Diante desse cenário, o debate sobre regras, fiscalização eleitoral e uso da máquina pública volta ao centro das discussões políticas. A atuação dos órgãos de controle e da Justiça Eleitoral será decisiva para garantir equilíbrio na disputa.
Há questionamentos sobre a fiscalização da justiça eleitoral a respeito do abuso de poder narrado pelos Ministérios Públicos no pleito em Natal, conforme investigação minuciosa e brilhante do Grupo de Atuação Especial de Combate ao Crime Organizado, o GAECO. E se tudo aquilo que ocorreu em 2024 - por hipótese - acontecer novamente em 2026, as chances de Álvaro Dias aumentam. Só que não seria justo.
Ele e Paulinho Freire, seu apoiador e prefeito de Natal, irão tentar? Ora, trata-se neste momento de mera conjectura. Só que a Justiça Eleitoral precisa se preparar para a possibilidade.
Investigações do Gaeco apontam diversas provas de uso da máquina pública na eleição de 2024 em Natal
Reportagem do portal O Potiguar reúne elementos de investigações conduzidas pelo Grupo de Atuação Especial de Combate ao Crime Organizado que apuram abuso de poder político e econômico durante as eleições municipais de 2024 em Natal. De acordo com o material, as apurações mencionam a existência de estruturas organizadas dentro da administração municipal que teriam sido utilizadas para influenciar o processo eleitoral. Entre os muitos pontos citados pelas investigações do GAECO estão relatos de pressão generalizada sobre servidores, articulações envolvendo cargos públicos, uso de serviços públicos para virar votos, fechamento de escolas para liberar servidores para eventos, utilização da estrutura física das secretarias, compra de votos, transporte irregular de eleitores e outros indícios de mobilização de recursos e da máquina administrativa em favor de candidaturas.

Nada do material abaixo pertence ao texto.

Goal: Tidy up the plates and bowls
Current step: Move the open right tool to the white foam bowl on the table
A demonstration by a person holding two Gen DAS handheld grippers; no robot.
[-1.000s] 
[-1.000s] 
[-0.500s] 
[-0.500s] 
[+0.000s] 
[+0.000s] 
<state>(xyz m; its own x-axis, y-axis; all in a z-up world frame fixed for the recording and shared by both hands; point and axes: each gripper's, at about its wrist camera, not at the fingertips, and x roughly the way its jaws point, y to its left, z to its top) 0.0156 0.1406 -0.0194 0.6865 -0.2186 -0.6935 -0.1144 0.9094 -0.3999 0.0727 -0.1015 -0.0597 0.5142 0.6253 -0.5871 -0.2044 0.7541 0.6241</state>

Ainda segundo a reportagem, o conjunto de provas inclui documentos, mensagens e outras evidências coletadas com autorização judicial, que teriam fundamentado ações eleitorais com pedidos de cassação e inelegibilidade. O caso segue em tramitação na Justiça Eleitoral e ainda não houve julgamento definitivo sobre o mérito das acusações, o que mantém o cenário em aberto do ponto de vista jurídico e político.